O gabinete de Gabbard rejeitou quaisquer alegações de irregularidades, bem como críticas ao prazo para o encaminhamento, dizendo que a queixa inclui tantos detalhes confidenciais que exige uma extensa revisão jurídica e de segurança. Alguns parlamentares puderam visualizar a reclamação esta semana.
Cotton escreveu no X na quinta-feira que concordava com a conclusão do ex-inspetor-geral de que a denúncia não parecia credível. Ele disse acreditar que a denúncia foi feita por causa da oposição política a Gabbard e administração trunfo.
“Francamente, isto parece mais um esforço dos críticos do Presidente, dentro e fora do governo, para minar políticas de que não gostam”, escreveu o republicano do Arkansas, presidente do Comité de Inteligência do Senado.
Quando questionado sobre a reclamação, o escritório de Cotton referiu-se às suas postagens nas redes sociais.
O presidente do Comitê de Inteligência da Câmara, Crawford, também de Arkansas, disse acreditar que a denúncia é uma tentativa de manchar a reputação de Gabbard.
Os democratas estão a pressionar por uma explicação sobre a razão pela qual o gabinete de Gabbard demorou vários meses a enviar a queixa aos membros necessários do Congresso.

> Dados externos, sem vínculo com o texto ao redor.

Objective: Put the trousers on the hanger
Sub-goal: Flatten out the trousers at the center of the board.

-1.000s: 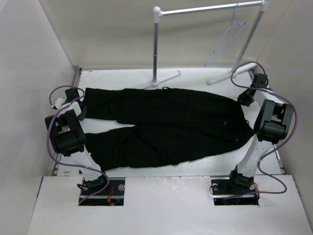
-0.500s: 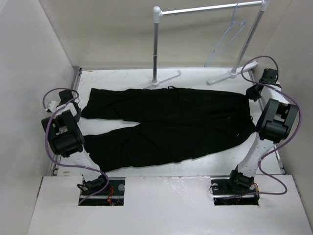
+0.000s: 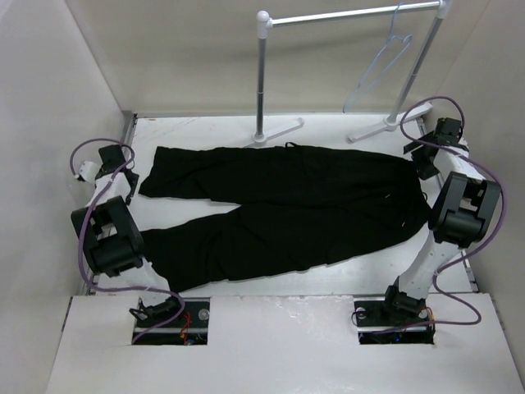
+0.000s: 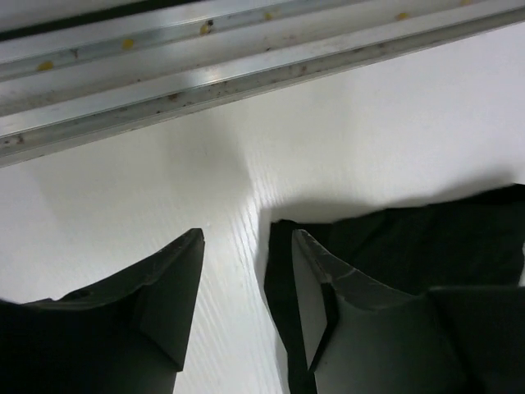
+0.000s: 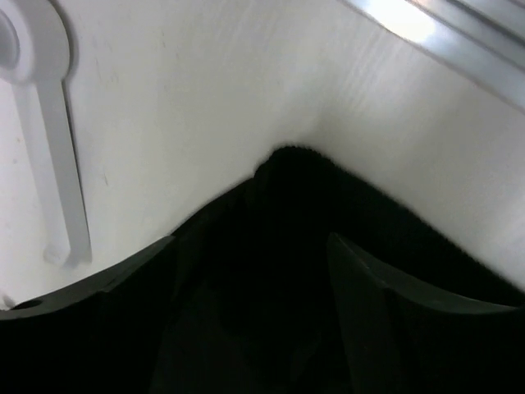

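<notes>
- Trousers (image 3: 279,209) lie spread flat across the white table (image 3: 344,275); the waist is toward the right side and both legs run to the left; the far leg lies straight, the near leg slants toward the arm bases
- hanger (image 3: 379,70) hangs by its hook from the bar of the white rack (image 3: 262,78) at the far right; it is up off the table and well apart from the cloth
- left claw (image 3: 127,185) sits low at the hem end of the far leg; in the left wrist view its jaws stand apart with bare table between them; the hem corner lies just beside one finger, partly hidden behind it; nothing is gripped
- right claw (image 3: 425,164) sits at the far corner of the waist; in the right wrist view its jaws are spread wide with the black corner of cloth between them; whether the fingers touch the cloth I cannot tell
- metal rail (image 4: 246,70) runs along the table edge beyond the left claw; one foot (image 5: 53,164) of the rack lies on the table near the right claw
</notes>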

O senador Mark Warner, da Virgínia, o principal democrata no Comitê de Inteligência do Senado, disse que a lei exige que tal relatório seja enviado no prazo de 21 dias.
“A lei é clara”, disse Warner no Capitólio. “Acho que foi uma tentativa de suprimir a denúncia do denunciante.”
Warner disse que ainda tinha dúvidas sobre os detalhes da reclamação, observando que ela foi substancialmente editada.
O principal democrata no Comitê de Inteligência da Câmara, Jim Himes, de Connecticut, disse em uma declaração por escrito que continuaria a investigar o assunto.
Num memorando enviado aos legisladores esta semana, o inspector-geral da comunidade de inteligência disse que a queixa também acusa o gabinete do conselheiro geral de Gabbard de não ter relatado um possível crime ao Departamento de Justiça. O memorando, que inclui as alterações, não fornece mais detalhes sobre nenhuma das alegações.
Em Junho passado, a então Inspectora Geral Tamara Johnson considerou que as alegações de Gabbard de distribuir informações confidenciais por motivos políticos não eram credíveis, de acordo com o actual cão de guarda Christopher Fox. Fox escreveu no memorando que Johnson foi “incapaz de avaliar claramente a credibilidade” da alegação sobre o Gabinete do Conselho Geral.
Fox disse que, ao contrário dos inspetores-gerais anteriores, pode ter considerado a queixa não urgente, mas respeitou a decisão do seu antecessor e, portanto, encaminhou-a aos legisladores.
Cópias da denúncia ultrassecreta foram entregues esta semana à “Gangue dos Oito” – um grupo que incluía líderes da Câmara e do Senado de ambos os partidos, bem como os quatro principais legisladores dos comitês de inteligência da Câmara e do Senado.
Andrew Bakaj, advogado do homem que apresentou a queixa, disse que embora não pudesse discutir os detalhes do relatório ou a identidade do seu autor, não havia justificação para o manter fora do Congresso desde a Primavera passada. Bakaj é ex-oficial da CIA e consultor jurídico-chefe da Whistleblower Aid.
Gabbard coordena o trabalho das 18 agências de inteligência do país. Recentemente, ele chamou a atenção para outro assunto: apareceu no site na semana passada, quando o FBI emitiu um mandado de busca em escritórios eleitorais na Geórgia, que estão no centro das alegações refutadas de Trump sobre fraude nas eleições de 2020.